According to Picu, the dish we know as xacuti, which is at the heart of a ros omelette, has its origins in the village of Pernem near the Maharashtra-Goa border. It was a part of what the Goans regard as the food of their Hindu communities and was a curry that was originally made with vegetables (the ‘shaak’ in xacuti). It spread all over Goa, took on a Portuguese spelling (the X in xacuti) and was made first with wild boar and then with chicken.
Picu’s guess is that the ros omelette was invented in South Goa in the 1980s, when roadside kiosk-owners began using xacuti gravy to moisten and flavour the bread or pao they used for sandwiches. Eventually, they started putting omelettes in the same gravy.
The dish spread to North Goa, by which time it got political. Picu says that Manohar Parrikar, who was a rising North Goa politician, became a fan of the kiosks that sold omelettes in xacuti gravy and as he rose in prominence, he began allotting spaces to hawkers in Panjim and the areas around it. (Parrikar eventually became Chief Minister and Union Defence Minister.)
It was only after Parrikar promoted the interests of the hawkers that the ros omelette (‘Ros’ for the gravy) became popular all over Goa and later spread to the rest of the country.
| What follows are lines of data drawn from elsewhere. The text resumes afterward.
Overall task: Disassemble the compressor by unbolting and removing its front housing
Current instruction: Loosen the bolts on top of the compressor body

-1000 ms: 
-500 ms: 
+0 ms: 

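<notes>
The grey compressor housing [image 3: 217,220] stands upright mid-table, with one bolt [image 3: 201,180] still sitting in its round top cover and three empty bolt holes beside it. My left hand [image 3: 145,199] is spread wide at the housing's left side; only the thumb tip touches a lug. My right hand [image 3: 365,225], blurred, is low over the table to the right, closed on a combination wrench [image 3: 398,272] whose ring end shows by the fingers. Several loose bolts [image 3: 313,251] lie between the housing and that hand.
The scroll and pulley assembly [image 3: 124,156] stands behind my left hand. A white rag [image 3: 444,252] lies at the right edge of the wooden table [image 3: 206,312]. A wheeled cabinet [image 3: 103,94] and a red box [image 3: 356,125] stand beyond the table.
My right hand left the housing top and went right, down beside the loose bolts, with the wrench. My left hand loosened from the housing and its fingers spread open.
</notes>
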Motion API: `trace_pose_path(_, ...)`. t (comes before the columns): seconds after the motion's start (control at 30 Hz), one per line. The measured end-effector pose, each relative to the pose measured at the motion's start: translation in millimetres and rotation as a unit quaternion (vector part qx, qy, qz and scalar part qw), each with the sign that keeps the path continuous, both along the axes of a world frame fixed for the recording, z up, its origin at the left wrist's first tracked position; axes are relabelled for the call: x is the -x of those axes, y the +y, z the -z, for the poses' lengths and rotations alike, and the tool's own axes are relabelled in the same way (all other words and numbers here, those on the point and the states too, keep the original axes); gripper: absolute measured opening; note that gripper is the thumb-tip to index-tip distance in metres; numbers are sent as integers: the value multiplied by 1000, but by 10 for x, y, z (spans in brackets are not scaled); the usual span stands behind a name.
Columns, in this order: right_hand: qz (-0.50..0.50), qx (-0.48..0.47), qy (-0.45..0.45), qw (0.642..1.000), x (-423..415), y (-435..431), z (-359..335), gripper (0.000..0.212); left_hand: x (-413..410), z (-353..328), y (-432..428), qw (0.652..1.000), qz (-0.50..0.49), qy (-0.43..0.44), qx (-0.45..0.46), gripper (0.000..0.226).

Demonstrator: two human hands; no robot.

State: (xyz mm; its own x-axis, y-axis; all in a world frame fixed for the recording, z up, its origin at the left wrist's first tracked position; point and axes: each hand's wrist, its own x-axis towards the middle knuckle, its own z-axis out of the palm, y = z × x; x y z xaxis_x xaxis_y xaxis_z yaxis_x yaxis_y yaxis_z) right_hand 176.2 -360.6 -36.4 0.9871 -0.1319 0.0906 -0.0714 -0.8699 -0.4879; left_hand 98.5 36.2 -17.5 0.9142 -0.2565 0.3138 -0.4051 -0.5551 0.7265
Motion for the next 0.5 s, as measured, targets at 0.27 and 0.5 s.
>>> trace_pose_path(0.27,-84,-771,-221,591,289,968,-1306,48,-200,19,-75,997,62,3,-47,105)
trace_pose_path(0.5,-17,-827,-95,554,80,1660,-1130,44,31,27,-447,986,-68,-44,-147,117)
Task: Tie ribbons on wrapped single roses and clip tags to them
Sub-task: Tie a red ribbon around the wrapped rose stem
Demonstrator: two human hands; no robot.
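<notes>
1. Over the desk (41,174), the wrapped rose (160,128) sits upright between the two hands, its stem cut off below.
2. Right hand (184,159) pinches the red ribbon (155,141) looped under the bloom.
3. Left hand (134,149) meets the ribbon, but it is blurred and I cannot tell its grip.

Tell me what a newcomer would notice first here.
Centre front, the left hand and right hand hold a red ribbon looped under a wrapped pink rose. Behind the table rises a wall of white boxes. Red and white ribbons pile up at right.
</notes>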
The recipe is still simple enough: A masala omelette in a xacuti gravy, the ultimate omelette curry.
As the fame of the ros omelette has spread, chefs have adopted it and it now turns up on fancy menus at such restaurants as Mumbai’s Masque, where the chef Varun Totlani has created his own version. Still, I doubt if it will ever achieve the global fame of the classic French omelette or feature in a show like The Bear.
But frankly I’ll take the ros omelette any time. You don’t need free-range eggs, creamy butter or a mastery of technique to make it.
It is a dish that is almost idiot-proof. Anyone can make it. And unless you can get a great chef like Alain Ducasse to make your French omelette for you, a ros omelette is much tastier.